WORK REQUEST
Copy each line below exactly as it appears. Pictures are to be omitted.
==== EXERCISE DATA
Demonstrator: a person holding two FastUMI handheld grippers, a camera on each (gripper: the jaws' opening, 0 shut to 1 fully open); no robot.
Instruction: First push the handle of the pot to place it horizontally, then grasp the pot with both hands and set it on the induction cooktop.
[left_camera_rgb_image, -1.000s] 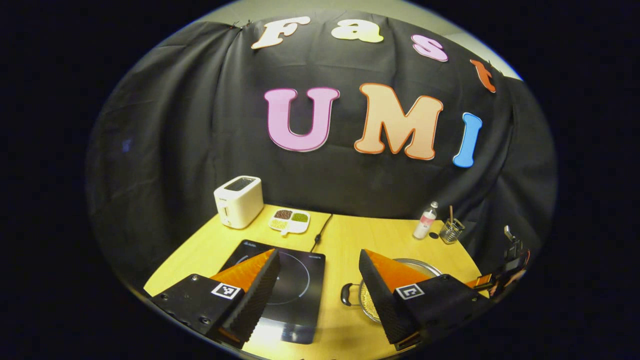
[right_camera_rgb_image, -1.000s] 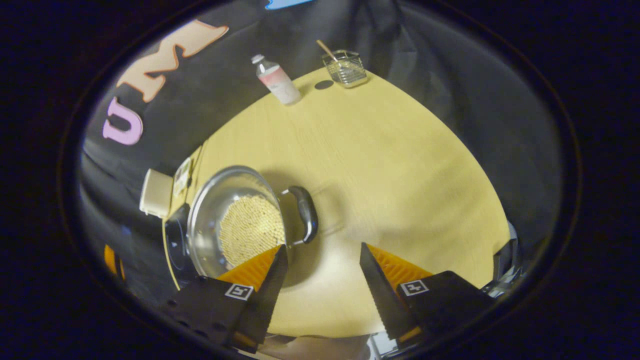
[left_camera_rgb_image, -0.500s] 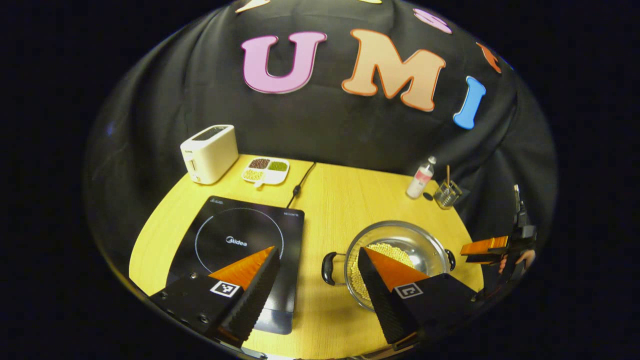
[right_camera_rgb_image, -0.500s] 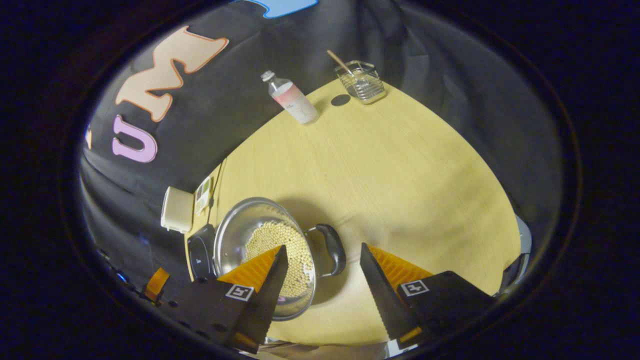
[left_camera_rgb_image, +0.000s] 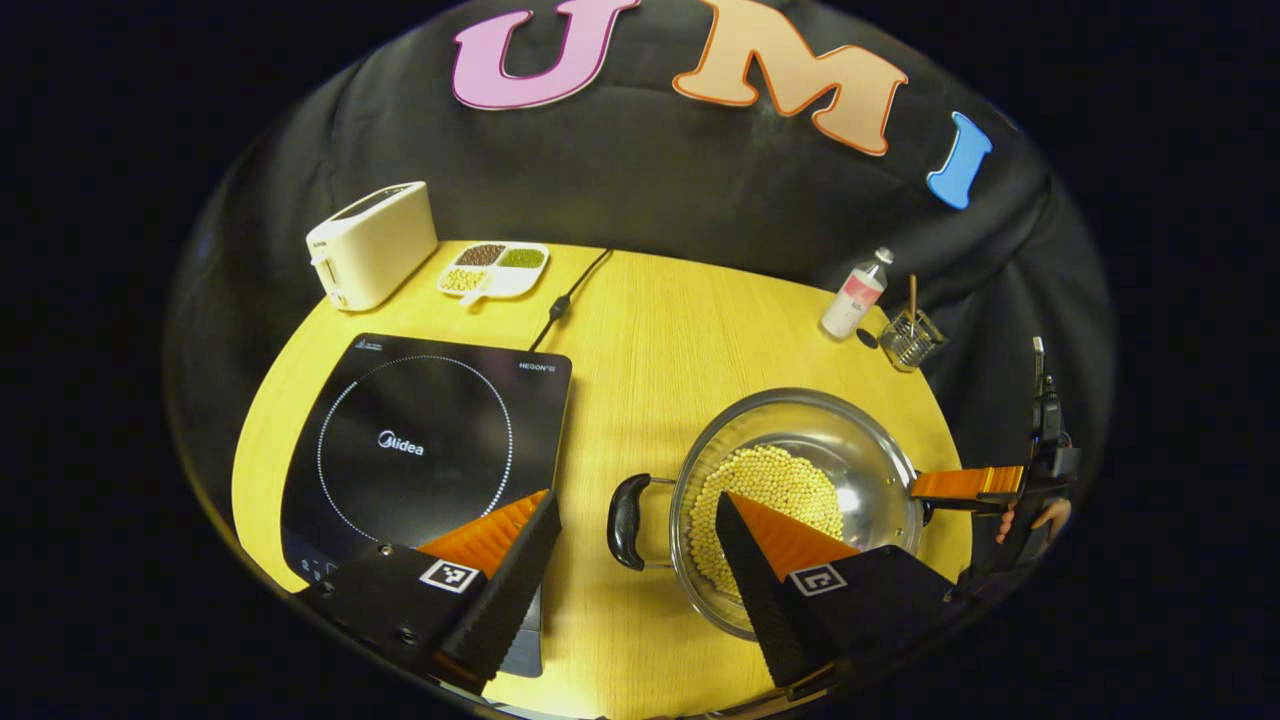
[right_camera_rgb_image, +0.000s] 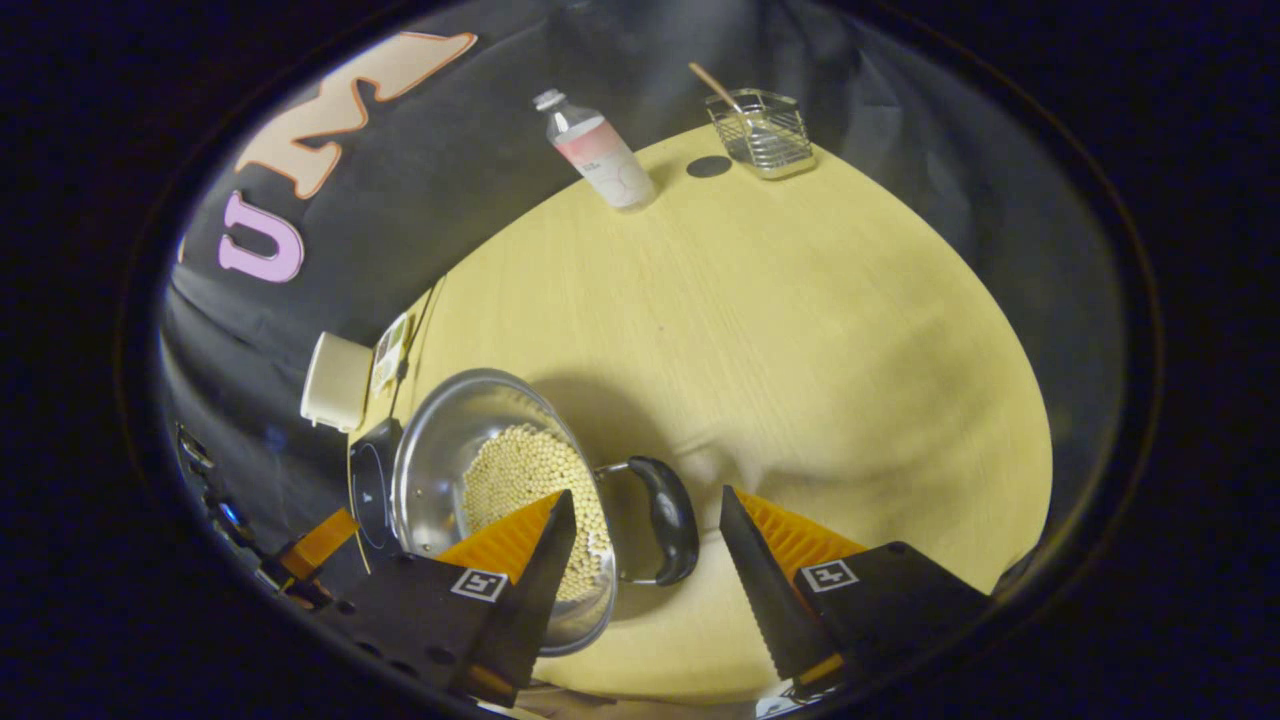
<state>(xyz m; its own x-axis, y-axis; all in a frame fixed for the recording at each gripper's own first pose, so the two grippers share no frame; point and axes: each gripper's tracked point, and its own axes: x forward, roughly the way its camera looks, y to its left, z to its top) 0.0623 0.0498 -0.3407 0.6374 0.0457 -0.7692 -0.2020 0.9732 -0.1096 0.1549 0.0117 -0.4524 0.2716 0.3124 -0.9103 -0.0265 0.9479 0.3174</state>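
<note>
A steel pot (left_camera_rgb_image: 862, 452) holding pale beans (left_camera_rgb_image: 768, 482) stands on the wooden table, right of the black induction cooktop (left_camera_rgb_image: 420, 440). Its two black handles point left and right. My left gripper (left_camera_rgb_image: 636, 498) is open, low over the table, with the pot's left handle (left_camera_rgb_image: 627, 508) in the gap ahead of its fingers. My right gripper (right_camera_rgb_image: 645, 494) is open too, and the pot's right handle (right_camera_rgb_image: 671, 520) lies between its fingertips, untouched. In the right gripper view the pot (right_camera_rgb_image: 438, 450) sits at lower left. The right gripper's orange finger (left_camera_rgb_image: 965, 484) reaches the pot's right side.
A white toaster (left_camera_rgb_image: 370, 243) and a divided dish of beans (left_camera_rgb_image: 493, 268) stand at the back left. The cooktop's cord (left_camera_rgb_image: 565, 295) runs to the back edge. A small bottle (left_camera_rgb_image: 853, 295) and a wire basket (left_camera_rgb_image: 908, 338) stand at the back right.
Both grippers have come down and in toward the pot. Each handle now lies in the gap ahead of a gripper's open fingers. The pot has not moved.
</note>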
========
ANSWER BELOW
Demonstrator: a person holding two FastUMI handheld grippers, a camera on each (gripper: the jaws' opening, 0 shut to 1 fully open); no robot.
Instruction: First push the handle of the pot to place it horizontally, then grasp the pot with both hands and set it on the induction cooktop.
[left_camera_rgb_image, -1.000s] 
[right_camera_rgb_image, -1.000s] 
[left_camera_rgb_image, -0.500s] 
[right_camera_rgb_image, -0.500s] 
[left_camera_rgb_image, +0.000s] 
[right_camera_rgb_image, +0.000s] 
<state>(xyz m; its own x-axis, y-axis; all in a frame fixed for the recording at each gripper's own first pose, so the two grippers share no frame; point and axes: each gripper's tracked point, and its own axes: x forward, roughly the way its camera looks, y to its left, z to its top) 0.0623 0.0498 -0.3407 0.6374 0.0457 -0.7692 -0.2020 0.9732 -0.1096 0.1549 0.0117 -0.4524 0.2716 0.3124 -0.9103 -0.0265 0.9479 0.3174</state>
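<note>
A steel pot (left_camera_rgb_image: 862, 452) holding pale beans (left_camera_rgb_image: 768, 482) stands on the wooden table, right of the black induction cooktop (left_camera_rgb_image: 420, 440). Its two black handles point left and right. My left gripper (left_camera_rgb_image: 636, 498) is open, low over the table, with the pot's left handle (left_camera_rgb_image: 627, 508) in the gap ahead of its fingers. My right gripper (right_camera_rgb_image: 645, 494) is open too, and the pot's right handle (right_camera_rgb_image: 671, 520) lies between its fingertips, untouched. In the right gripper view the pot (right_camera_rgb_image: 438, 450) sits at lower left. The right gripper's orange finger (left_camera_rgb_image: 965, 484) reaches the pot's right side.
A white toaster (left_camera_rgb_image: 370, 243) and a divided dish of beans (left_camera_rgb_image: 493, 268) stand at the back left. The cooktop's cord (left_camera_rgb_image: 565, 295) runs to the back edge. A small bottle (left_camera_rgb_image: 853, 295) and a wire basket (left_camera_rgb_image: 908, 338) stand at the back right.
Both grippers have come down and in toward the pot. Each handle now lies in the gap ahead of a gripper's open fingers. The pot has not moved.
</note>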

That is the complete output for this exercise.